Il y a beaucoup de choses qui demandent une formation et une attitude spécifique. Prenons par exemple la tenue des livres, la comptabilité. Toute la comptabilité contemporaine est basée sur les principes de la propriété privée. Cela ne marche pas du tout pour les communes. Il faut ici d'autres moyens et d'autres formes de comptage et de calcul. Nous n'avons pas encore trouvé lesquels et personne n'a pour l'instant réfléchi à cet important sujet. Il n'y a pas jusqu'à présent de périodique faisant le point du travail et de l'expérience des communes. Et quand quelque chose est publié, c'est comme jeté au gré du vent ; la plupart du temps, on raconte que telle commune possède tant de vaches et tant de charrue... Mais pas un seul mot sur nos maux, sur la façon dont nous menons l'exploitation, sur la répartition du travail et des produits de consommation personnelle etc. Il faut y intéresser beaucoup de monde parmi les forces vives de la société, de l'Etat, du Parti et de la science ; il faut mettre de l'ordre dans les piles de matériaux collectés par les départements agraires [zemotdely] et d'autres institutions ; il faut aller sur le terrain pour observer comment vivent des organisations typiques ; il faut ensuite rendre les conclusions publiques, arrêter et défendre une ligne précise sur la collectivisation. Il est maintenant nécessaire de dire partout que la paysannerie la plus pauvre a besoin de nouvelles formes de lutte contre les koulaks, c'est à dire qu'elle a besoin de mettre en place des formes coopératives d'exploitation commune, même primitives. Mais les collectifs et communes qui existent déjà ne sont pas assez attirants pour susciter dans la paysannerie l'envie d'en édifier d'autres. Nous restons convaincus de la collectivisation, mais nous nous sentons seuls. Nous vous demandons de la façon la plus convaincue, camarade Trotsky, de ne pas laisser pas cette question sans suite. Nous pouvons fournir de riches renseignements sur la collectivisation, mais nous ne pouvons pas les exploiter.»

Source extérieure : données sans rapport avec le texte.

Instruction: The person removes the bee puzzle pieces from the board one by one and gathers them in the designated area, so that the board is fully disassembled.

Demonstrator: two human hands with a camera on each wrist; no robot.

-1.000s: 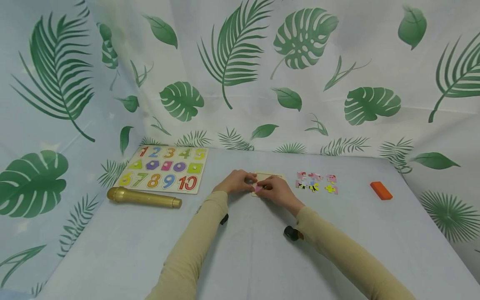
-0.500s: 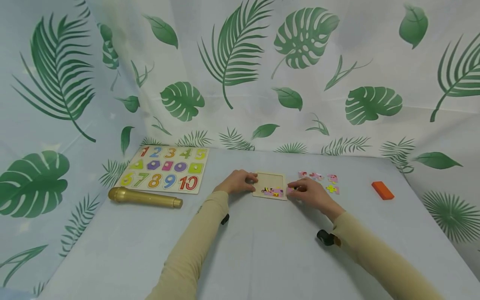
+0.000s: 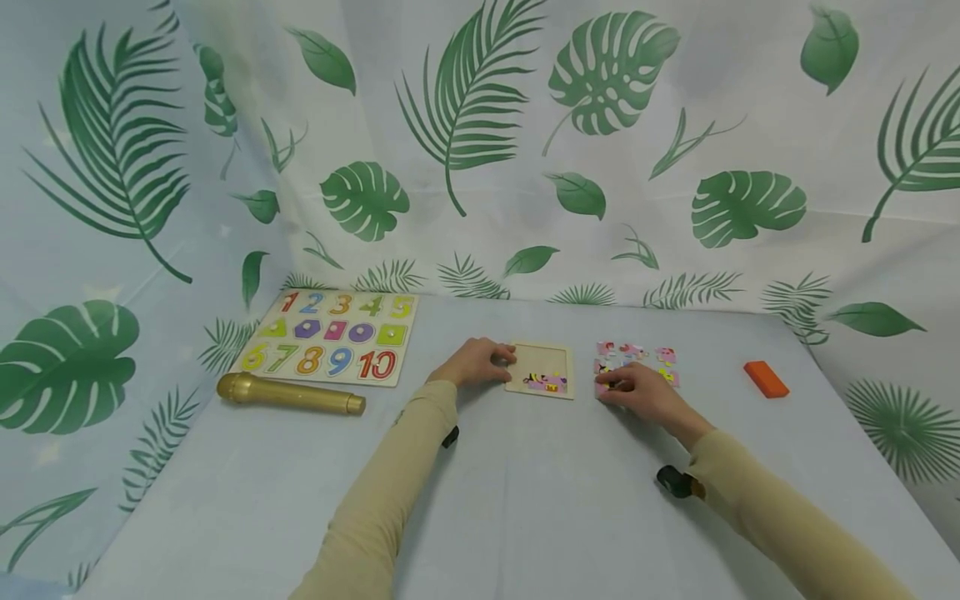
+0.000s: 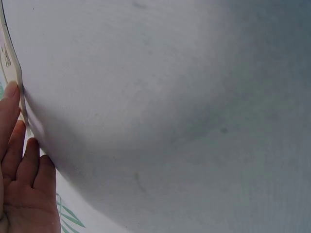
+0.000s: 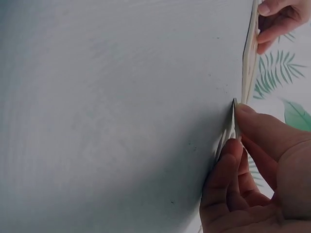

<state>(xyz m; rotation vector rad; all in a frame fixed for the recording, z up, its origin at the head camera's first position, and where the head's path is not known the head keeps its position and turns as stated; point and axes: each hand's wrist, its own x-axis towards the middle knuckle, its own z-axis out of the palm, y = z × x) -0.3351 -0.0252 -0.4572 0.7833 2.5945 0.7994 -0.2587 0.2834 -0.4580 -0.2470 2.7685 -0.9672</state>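
Observation:
A small square wooden puzzle tray (image 3: 540, 346) lies mid-table, with colourful jigsaw pieces (image 3: 551, 383) along its lower right part. At its left edge is my left hand (image 3: 474, 363), thumb and fingers holding the rim; the left wrist view shows the thumb on the tray's edge (image 4: 15, 73). To the right of the tray, my right hand (image 3: 641, 392) pinches a puzzle piece (image 3: 604, 388) between thumb and fingers. In the right wrist view this piece (image 5: 235, 116) appears edge-on, slightly tilted. Several loose pink and yellow pieces (image 3: 666, 355) lie beyond and beside that hand, some partly covered by it.
A number and shape puzzle board (image 3: 322, 337) lies at the far left, with a gold microphone (image 3: 292, 395) in front of it. An orange block (image 3: 766, 379) is at the right. Behind the table hangs a leaf-printed cloth (image 3: 480, 167).
My right hand has moved right from over the tray, carrying a puzzle piece, to beside the loose pieces. My left hand has stayed at the tray's left edge.

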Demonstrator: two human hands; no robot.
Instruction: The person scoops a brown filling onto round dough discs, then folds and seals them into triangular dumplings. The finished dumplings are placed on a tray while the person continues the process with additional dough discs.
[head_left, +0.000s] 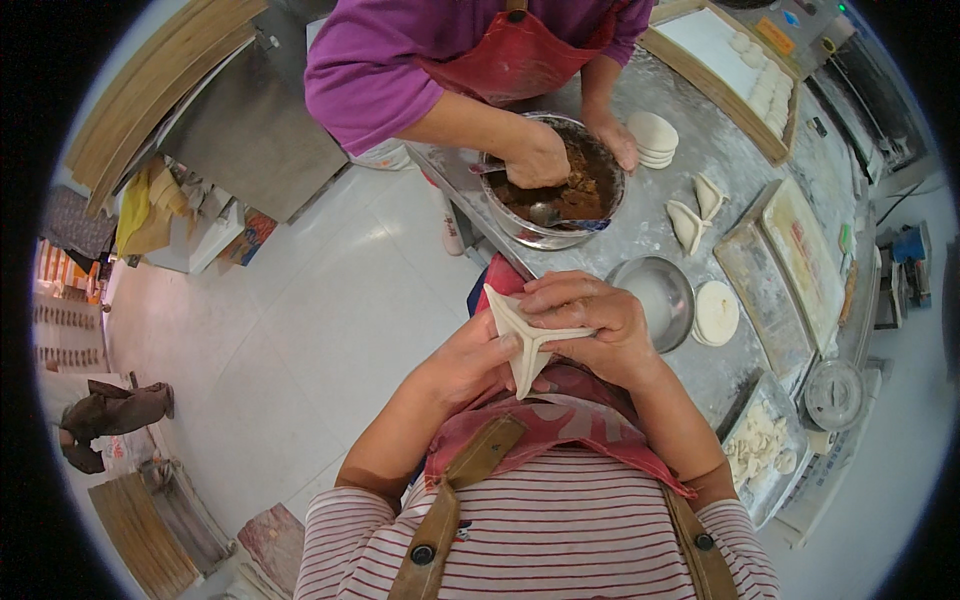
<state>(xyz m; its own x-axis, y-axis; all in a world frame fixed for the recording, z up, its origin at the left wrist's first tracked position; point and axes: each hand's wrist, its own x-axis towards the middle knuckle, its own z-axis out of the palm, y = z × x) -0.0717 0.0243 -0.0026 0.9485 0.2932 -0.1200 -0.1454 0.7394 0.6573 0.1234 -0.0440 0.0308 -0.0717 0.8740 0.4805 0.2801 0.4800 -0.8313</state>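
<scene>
Between my two hands is a three-cornered dough bun (531, 339), its seams meeting in a raised Y at the middle. My left hand (476, 356) supports it from the left, thumb on the dough near the centre. The fingers and thumb of my right hand (600, 319) pinch the arm that points right. Just beyond my right hand stands a metal bowl (660, 300) with pale contents. Beside that bowl lies a stack of round dough wrappers (716, 313). Two folded three-cornered buns (688, 225) rest on the floured table (645, 199).
Across from me, a co-worker's hand (540, 157) is in a steel bowl of brown filling (592, 180) holding spoons. More dough rounds (652, 139) are stacked nearby. To the right are a wooden tray (784, 146) of dough pieces, a lidded box (780, 277) and a tray of dough scraps (757, 450).
</scene>
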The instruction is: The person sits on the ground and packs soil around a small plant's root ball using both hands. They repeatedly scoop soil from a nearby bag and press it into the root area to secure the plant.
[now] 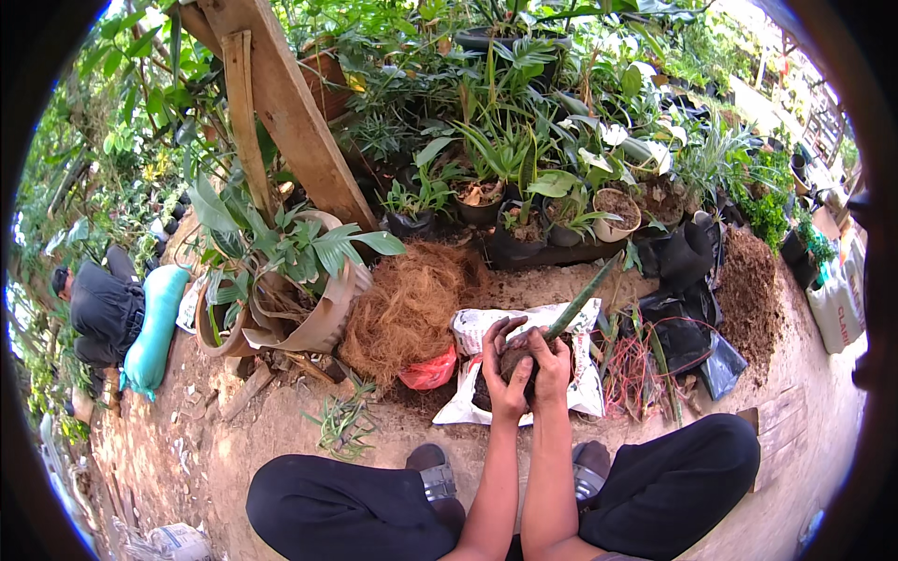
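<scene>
My left hand (506, 372) and my right hand (548, 365) are cupped around a dark soil ball (518, 361) at the base of a plant. One stiff green leaf (582, 298), like a snake plant's, slants up and right from between them. Dirt darkens the fingers of my left hand. Below the hands lies an opened white sack (586, 382) with dark soil on it. Coconut fiber (414, 301) is heaped to its left, beside a red plastic bag (429, 369). On its right are tangled pink strings (631, 379) with cut leaves and stems.
Black plastic bags (677, 322) and a soil heap (747, 301) lie to the right. Potted plants (523, 224) line the far side. Large pots (316, 329) and a wooden post (287, 105) stand left. Farther left, a person in dark clothes (105, 308) bends near a teal sack (156, 329).
</scene>
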### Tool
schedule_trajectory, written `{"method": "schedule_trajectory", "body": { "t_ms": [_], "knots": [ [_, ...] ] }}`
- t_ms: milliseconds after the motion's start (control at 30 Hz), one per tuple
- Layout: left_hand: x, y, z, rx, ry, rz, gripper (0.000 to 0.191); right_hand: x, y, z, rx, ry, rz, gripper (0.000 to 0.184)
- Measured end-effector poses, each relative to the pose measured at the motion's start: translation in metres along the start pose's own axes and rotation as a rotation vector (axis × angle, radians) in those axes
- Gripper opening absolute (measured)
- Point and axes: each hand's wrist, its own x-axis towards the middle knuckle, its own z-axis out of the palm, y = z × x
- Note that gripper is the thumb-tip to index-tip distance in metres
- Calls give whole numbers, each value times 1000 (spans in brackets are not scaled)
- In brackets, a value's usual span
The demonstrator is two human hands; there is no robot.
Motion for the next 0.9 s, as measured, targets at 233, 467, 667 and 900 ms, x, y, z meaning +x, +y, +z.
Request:
{"method": "schedule_trajectory", "body": {
  "t_ms": [233,467,667,900],
  "knots": [
    [3,0,4,-162,108,-107,57,-4,-16,13,-100,-2,46,17],
    [-1,-1,4,-222,180,-74,38,-3,-15,12,-92,-87,56,18],
    [2,-6,-3,-93,202,-120,35,0,-2,6,-23,116,137,15],
    [-5,-25,-9,6,218,-118,32,7,8,-7,39,113,178,18]
  ]
}}
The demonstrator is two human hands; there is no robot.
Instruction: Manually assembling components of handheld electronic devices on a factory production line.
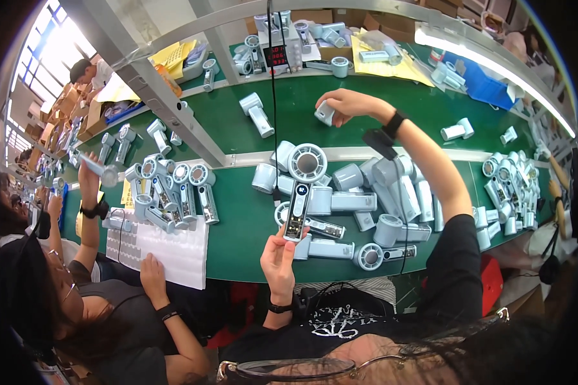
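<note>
My left hand (279,260) grips the lower end of a pale blue handheld fan (297,208), held upright with its round grille at the top. Its handle front shows a dark strip with a circuit board. Across the green surface at the back, my right hand (356,106) is closed around another pale blue handheld fan (325,113); the fingers hide much of it. Beneath and to the right of the left hand's fan lies a heap of similar fans (353,202), some with circuit boards showing. A black cable (274,128) hangs down just behind the held fan.
A metal rail (250,158) separates the near table from the green strip behind. On the left, a co-worker (109,301) sits by a white sheet (173,250) and more fans. Another fan pile (510,186) and a blue bin (485,83) are at right.
</note>
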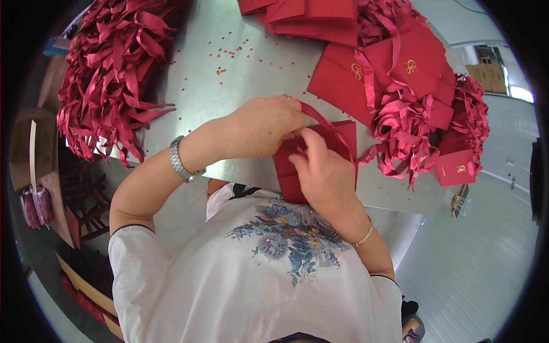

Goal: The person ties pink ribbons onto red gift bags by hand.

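Observation:
A small red paper bag (287, 174) is at the table's near edge, right in front of me. A red ribbon (315, 114) loops over its upper part. My left hand (271, 126), with a metal watch on the wrist, is closed with its fingers pinched on the ribbon at the bag's top. Close against it, my right hand (329, 174) is bent over the bag, its thumb and fingertips drawn together near the same spot. What lies between the right fingertips is largely hidden.
A heap of red ribbon handles (114, 74) covers the table's left side. Stacked red bags (311, 20) lie at the back; more bags with gold print (394, 63) and tangled ribbons (397, 137) fill the right. Small red paper dots (231, 52) are scattered on the metal table (229, 86).

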A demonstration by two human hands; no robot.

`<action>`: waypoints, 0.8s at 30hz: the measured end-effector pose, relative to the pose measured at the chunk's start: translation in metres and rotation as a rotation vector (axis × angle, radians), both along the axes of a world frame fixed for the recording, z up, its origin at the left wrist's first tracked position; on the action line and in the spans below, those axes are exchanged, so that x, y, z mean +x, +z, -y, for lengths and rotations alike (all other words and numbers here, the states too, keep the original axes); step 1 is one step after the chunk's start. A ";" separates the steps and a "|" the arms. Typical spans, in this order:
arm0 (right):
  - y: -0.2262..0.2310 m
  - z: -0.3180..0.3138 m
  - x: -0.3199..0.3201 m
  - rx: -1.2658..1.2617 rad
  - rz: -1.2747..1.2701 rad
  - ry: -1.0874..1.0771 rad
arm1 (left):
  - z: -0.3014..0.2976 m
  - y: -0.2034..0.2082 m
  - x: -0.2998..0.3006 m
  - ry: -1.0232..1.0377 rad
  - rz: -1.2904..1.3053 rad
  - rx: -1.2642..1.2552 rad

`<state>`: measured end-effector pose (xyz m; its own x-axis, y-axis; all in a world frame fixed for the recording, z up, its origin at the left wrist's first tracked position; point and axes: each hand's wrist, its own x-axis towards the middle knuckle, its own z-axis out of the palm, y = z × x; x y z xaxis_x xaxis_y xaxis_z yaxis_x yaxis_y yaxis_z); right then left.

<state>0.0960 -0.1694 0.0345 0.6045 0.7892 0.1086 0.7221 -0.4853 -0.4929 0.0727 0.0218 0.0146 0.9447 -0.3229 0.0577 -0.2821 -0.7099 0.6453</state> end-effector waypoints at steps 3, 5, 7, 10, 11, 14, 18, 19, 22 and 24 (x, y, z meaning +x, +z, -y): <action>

Telle est la lettre extrêmement instructive des communards de Zaporoj'e. Avant-Garde et bien d'autres communes agricoles ne sortent pas de cet état de crise. Les principales raisons ont un caractère général. Là-dessus, je répéterai ici ce que j'ai écrit le 21 septembre de cette année à la Commission Centrale de Contrôle.
«Jusqu'à présent, les communes n'ont pas su augmenter la productivité du travail. Dans certains cas, on observe même une baisse de la productivité. Cela ne sautait pas aux yeux pendant le Communisme de Guerre ou dans la première phase de la NEP car la productivité du travail était très basse dans tous les secteurs. C'était lié aussi à la diminution des emblavures dans l'agriculture etc. Mais maintenant, avec la NEP, quand la question de la productivité s'avère décisive pour l'économie entière comme pour chaque entreprise, beaucoup de communes agricoles se retrouvent manifestement à contre courant de la tendance économique générale. Cela à des conséquences et matérielles et morales. Les communes ne sortent pas de l'endettement ; quand elles progressent, c'est extrêmement lentement ; et leur moral baisse alors que tout autour l'agriculture se développe dans les fermes privées comme dans les sovkhozes.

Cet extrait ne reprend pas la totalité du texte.